Bayesium Analytics

Short story:

Given a $K$ -level nominal input variable in a Bayesian regression model, let $\alpha_k$ be the effect of level $k$ . To achieve a symmetric prior on the effects, with a prior mean of 0 and prior covariance of $\sigma^{2}$ for each $\alpha_{k}$ , the prior on the vector of regression coefficients $\beta$ should have the form

\beta \sim \text{Normal}\left(\overline{0}, X^{-1}\Sigma \left(X^{-1}\right)^{\prime}\right)

where

$\Sigma$ is a square matrix of $K-1$ rows/columns:
$\begin{array}{rcl}\Sigma_{jk} & = & \left\{ \begin{array}{ll} \sigma^{2} & \text{if }j=k \\ \rho\sigma^{2} & \text{if }j\neq k \end{array} \right. \\ \rho & = & -\frac{1}{K-1} \end{array}$
X is a square matrix of K-1 rows/columns giving the level encodings:
- $X_k$ is the encoding of level $k$ for $k\neq K$ .
- The encoding of level $K$ is $-\sum_{k=1}^{K-1}X_{k}$ .
- No row of $X$ is a linear combination of the other rows.

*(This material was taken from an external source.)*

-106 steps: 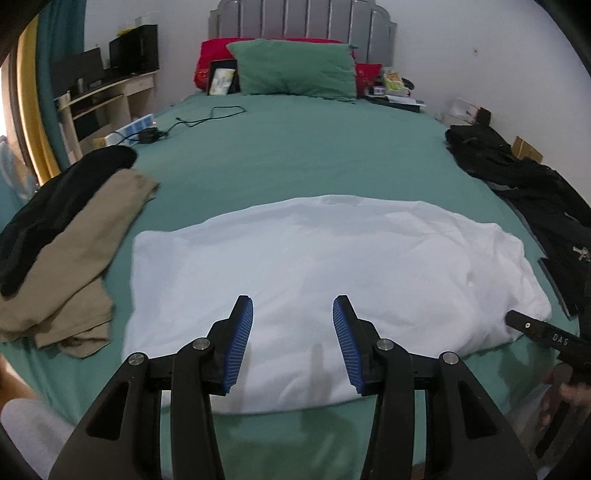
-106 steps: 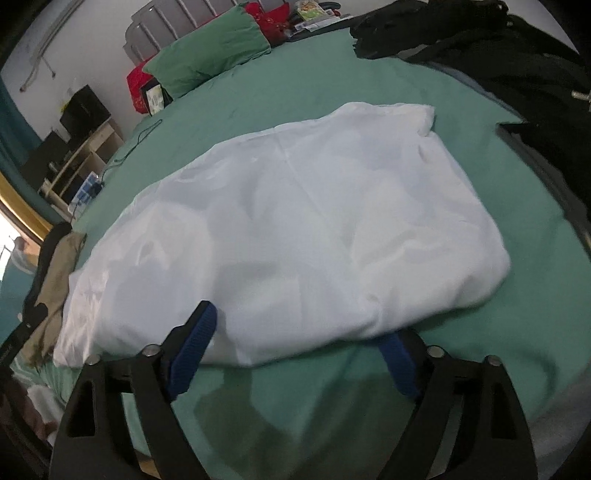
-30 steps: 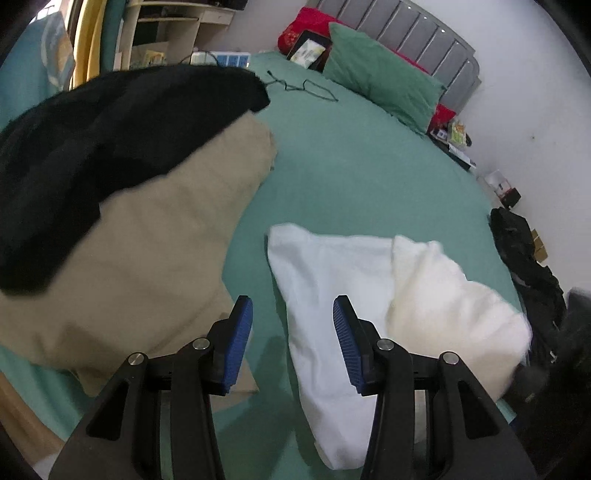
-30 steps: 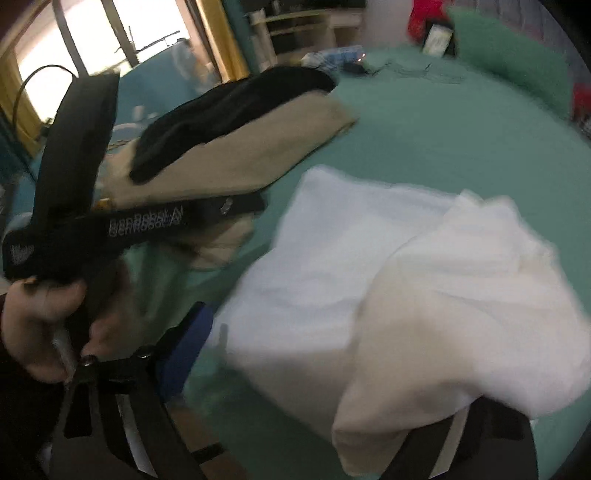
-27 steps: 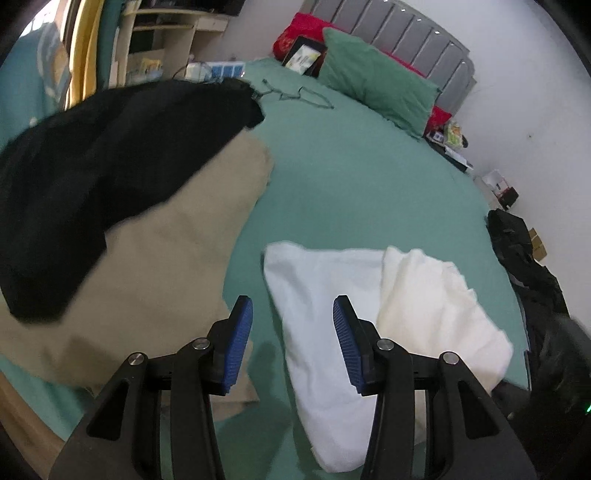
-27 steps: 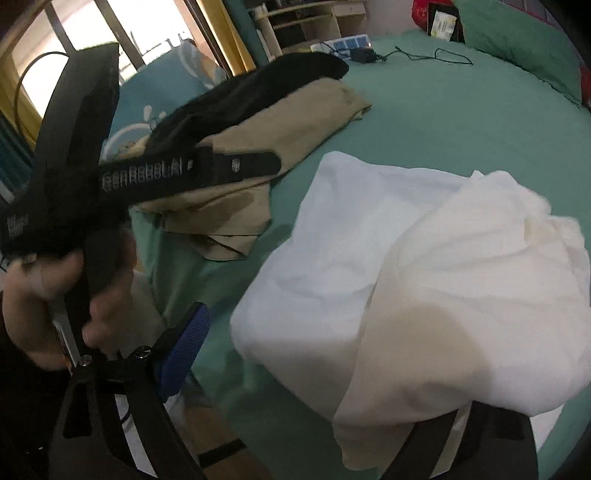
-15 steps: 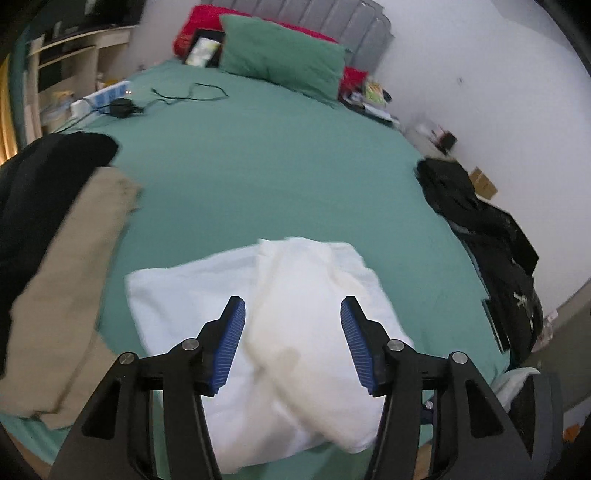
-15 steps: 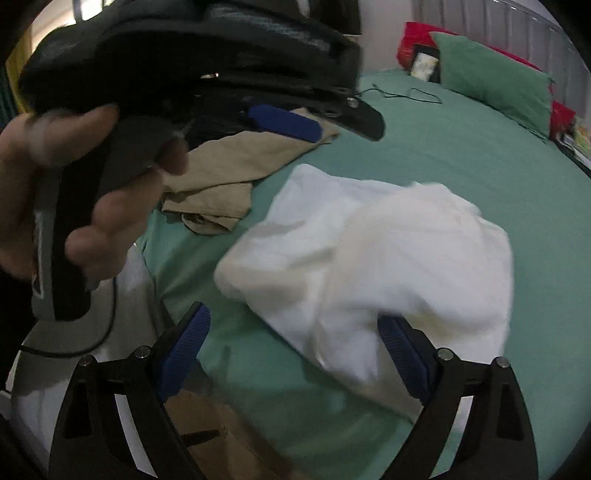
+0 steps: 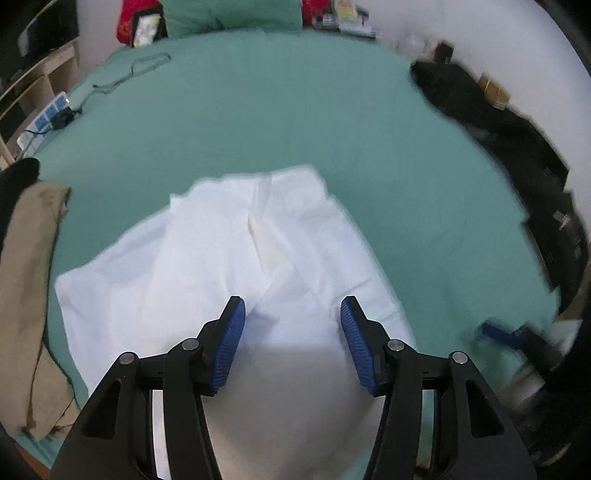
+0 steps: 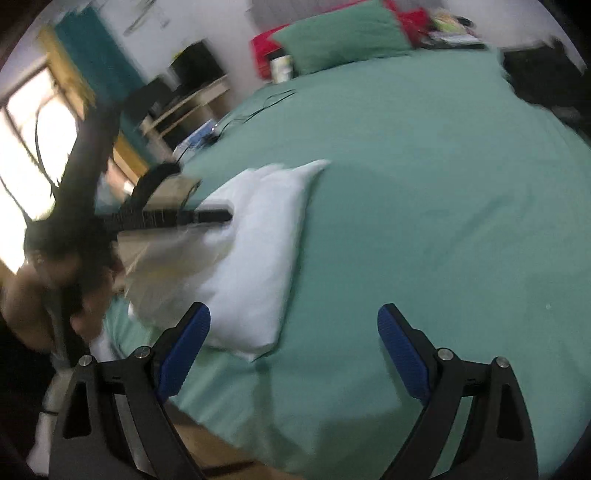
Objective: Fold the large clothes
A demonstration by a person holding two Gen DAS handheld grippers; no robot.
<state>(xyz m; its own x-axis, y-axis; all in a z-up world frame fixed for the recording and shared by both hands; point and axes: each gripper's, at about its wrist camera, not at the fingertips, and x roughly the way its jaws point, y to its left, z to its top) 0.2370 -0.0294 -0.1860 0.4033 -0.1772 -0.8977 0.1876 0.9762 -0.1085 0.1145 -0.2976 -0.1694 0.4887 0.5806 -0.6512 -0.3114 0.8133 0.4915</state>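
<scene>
Bed: green sheet fills both views and serves as the landmark; green pillow and red cushion lie at its head.
White garment: white garment lies folded over on itself near the foot edge of the bed, a crease running down its middle; in the right wrist view it sits toward the bed's left side.
Left gripper: left gripper hangs over the near part of the garment, blue pads spread apart, nothing pinched between them.
Right gripper: right gripper is over bare sheet just beside the garment's near corner, jaws wide and empty.
Tan clothing: tan clothing is heaped at the bed's left edge, with a black piece above it.
Dark clothes: dark clothes run along the bed's right edge.
Cable: cable trails toward the head on the left side.
Blur: the smeared dark shape across the right wrist view is probably the other gripper and the person's hand.
</scene>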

Long story: (Full write-up)

Effects

Suppose that we have a $K$ -level nominal input variable used in a Bayesian regression analysis, with each level $k$ encoded as a row vector

X_{k}=\left(x_{k1},\ldots,x_{kp}\right).

Let $\beta_{i}$ be the regression coefficient corresponding to the $i$ -th element of the encoding, so that a level of $k$ contributes the term

\alpha_{k}=X_{k}\beta=\sum_{i}\beta_{i}x_{ki}

to the overall regression sum. We call $\alpha_{k}$ the effect of level $k$ .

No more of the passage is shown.